A group of children might be asked to try out a new educational game or offer their thoughts on an upcoming kid’s program on TV.

Reactions, preferences, and feedback from these young participants offer invaluable insights that can help in making the end product or service more child-appropriate, engaging, and enjoyable.

15. Post-Debate Feedback

Following political debates, focus groups are often formed to gauge public reaction and thereby shape future strategies of political campaigns.

The focus group usually consists of individuals from a diverse array of demographic groupings, who are asked to share their thoughts on the candidates, the issues raised during the debate, and their overall impressions.

The responses can help the candidates understand public sentiment, effectiveness of their performance, and identify areas of improvement for future debates.

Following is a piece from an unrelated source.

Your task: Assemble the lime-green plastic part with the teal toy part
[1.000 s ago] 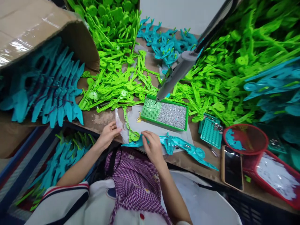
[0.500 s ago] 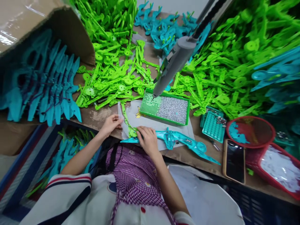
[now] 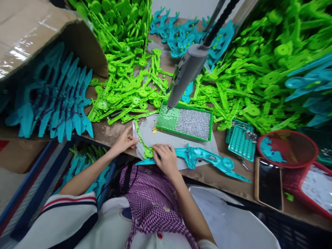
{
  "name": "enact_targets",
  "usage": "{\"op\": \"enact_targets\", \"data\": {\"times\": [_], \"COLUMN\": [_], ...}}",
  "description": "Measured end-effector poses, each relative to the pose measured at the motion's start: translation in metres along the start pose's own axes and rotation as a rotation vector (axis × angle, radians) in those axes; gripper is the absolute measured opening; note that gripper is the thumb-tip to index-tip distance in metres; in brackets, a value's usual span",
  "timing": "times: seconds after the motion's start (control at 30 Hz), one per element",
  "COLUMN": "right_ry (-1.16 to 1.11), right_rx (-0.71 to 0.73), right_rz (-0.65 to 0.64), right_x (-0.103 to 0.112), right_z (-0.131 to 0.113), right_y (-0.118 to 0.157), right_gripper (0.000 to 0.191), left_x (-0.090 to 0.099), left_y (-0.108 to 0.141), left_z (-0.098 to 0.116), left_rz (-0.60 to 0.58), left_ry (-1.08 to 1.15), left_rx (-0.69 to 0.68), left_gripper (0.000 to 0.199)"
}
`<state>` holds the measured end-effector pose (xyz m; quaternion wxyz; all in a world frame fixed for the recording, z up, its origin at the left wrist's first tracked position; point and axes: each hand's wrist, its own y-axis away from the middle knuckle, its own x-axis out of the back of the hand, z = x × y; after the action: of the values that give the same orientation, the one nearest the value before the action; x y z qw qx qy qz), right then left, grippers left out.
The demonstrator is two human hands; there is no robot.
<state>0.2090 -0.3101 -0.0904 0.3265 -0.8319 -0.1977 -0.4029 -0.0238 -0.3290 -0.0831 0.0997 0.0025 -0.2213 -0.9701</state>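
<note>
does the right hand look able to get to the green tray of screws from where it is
Probably yes: the right hand rests on the teal part, with only bare paper before the green tray. The hanging screwdriver sits over the tray's far left corner.

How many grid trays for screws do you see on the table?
2. The green screw tray lies in front of the hands, under the hanging screwdriver. The smaller teal tray lies right of it, beside the red basket. Others may be hidden under parts.
</note>
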Motion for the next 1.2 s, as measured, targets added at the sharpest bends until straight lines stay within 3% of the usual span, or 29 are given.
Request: {"op": "enact_targets", "data": {"times": [0.3,0.47,0.57,0.7,0.8,0.93,1.07,1.13,1.2], "right_ry": [-0.003,-0.004,-0.007,-0.006,-0.005,-0.005,-0.017,-0.029,-0.030], "right_rx": [0.001,-0.002,-0.002,-0.017,-0.013,-0.013,-0.031,-0.023,-0.004], "right_rz": [-0.016,-0.011,-0.007,-0.029,-0.035,-0.045,-0.046,-0.053,-0.051], "right_x": [0.000,0.001,0.001,-0.001,0.000,0.000,-0.001,0.001,0.007], "right_z": [0.001,0.000,0.000,0.002,0.002,0.002,0.003,0.004,0.004], "right_y": [0.000,-0.001,-0.001,0.000,0.001,0.000,-0.001,0.002,0.005], "right_gripper": [0.023,0.022,0.022,0.024,0.024,0.024,0.025,0.026,0.028], "left_x": [0.003,0.007,0.012,0.013,0.009,0.010,0.018,0.021,0.024], "left_y": [-0.002,-0.003,-0.002,-0.003,-0.006,-0.011,-0.013,-0.012,-0.010], "left_z": [0.001,0.005,0.013,0.024,0.027,0.025,0.019,0.015,0.012], "left_rz": [-0.038,-0.060,-0.059,0.026,-0.004,-0.044,-0.058,-0.001,0.134], "left_ry": [-0.077,-0.217,-0.441,-0.908,-1.041,-1.019,-0.858,-0.800,-0.788], "left_rx": [-0.109,-0.098,-0.164,-0.401,-0.511,-0.502,-0.512,-0.535,-0.588], "left_gripper": [0.103,0.102,0.088,0.058,0.046,0.049,0.046,0.043,0.041]}}
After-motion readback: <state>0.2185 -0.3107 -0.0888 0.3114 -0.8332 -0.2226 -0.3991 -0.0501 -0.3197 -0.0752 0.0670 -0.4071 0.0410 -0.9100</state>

This can significantly impact a political campaign by guiding subsequent messaging and strategy.

Types of Focus Groups

Researchers need to not only choose to conduct a focus group, but also choose from a range of types of focus groups, knowing that each one will have its own pros and cons.

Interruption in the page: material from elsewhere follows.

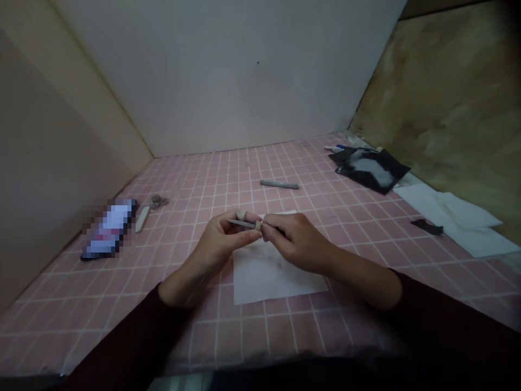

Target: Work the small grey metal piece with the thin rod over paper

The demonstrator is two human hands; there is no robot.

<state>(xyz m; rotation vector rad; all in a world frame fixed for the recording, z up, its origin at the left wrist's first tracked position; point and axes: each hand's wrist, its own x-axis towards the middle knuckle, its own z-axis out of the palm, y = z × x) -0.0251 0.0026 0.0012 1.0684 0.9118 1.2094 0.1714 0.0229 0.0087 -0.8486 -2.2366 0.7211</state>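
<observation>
Two hands meet above the white sheet (pixel 268 279): the left hand (pixel 216 239) pinches a small tan piece (pixel 258 225) at its thumb tip, and the right hand (pixel 303 239) is closed on a slender tool (pixel 241 222). The piece lies just left of the right fingertips; the tool's long axis runs roughly crosswise, its tip projecting leftward, though whether it passes through or beside the piece cannot be told. Beyond the hands, a grey stick (pixel 279 184) rests on the pink checked cloth (pixel 195 187).
</observation>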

Choosing the right focus group for your research question can generate higher-quality and more in-depth responses from the group.

Some common types of focus groups are:

  • Representative Focus Groups: Representative Focus Groups are an ensemble of participants carefully selected to accurately represent the key demographics of a larger population. Selection is typically based on factors such as age, income, gender, location, and ethnicity. The group is utilized to gain valuable insights from a representative range of participants, but remember, as the groups are too small to be statistically significant, they still cannot reasonably be extrapolated to the population at large (Guest, Namey & McKenna, 2017; Kamberelis & Dimitriadis, 2013).
  • Random Focus Groups: Unlike Representative Focus Groups, Random Focus Groups consist of randomly selected participants, without regard for demographic representation (Cyr, 2019; Krueger & Casey, 2015). This approach aims to achieve unbiased, high-level insights into people’s attitudes, opinions, and behaviors as the selection of members lacks the specificity of demographic sampling. It’s akin to taking a random snapshot of society.
  • Expert Focus Groups: Expert Focus Groups comprise individuals with specialized knowledge or experience in a particular area. These persons are sought for their in-depth understanding of complex topics, which can yield nuanced, valuable feedback (Mishra, 2016). Governments, for example, might bring together expert focus groups when designing public policies.
  • Dueling Moderator Focus Group: A Dueling Moderator Focus Group is a unique setup featuring two moderators with opposing roles: one moderator advocates for the participant viewpoints while the other challenges them (Barbour & Morgan, 2017). This can lead to dynamic discussions, pushing participants to clarify or defend their ideas, thus producing deeper, more thoughtful responses.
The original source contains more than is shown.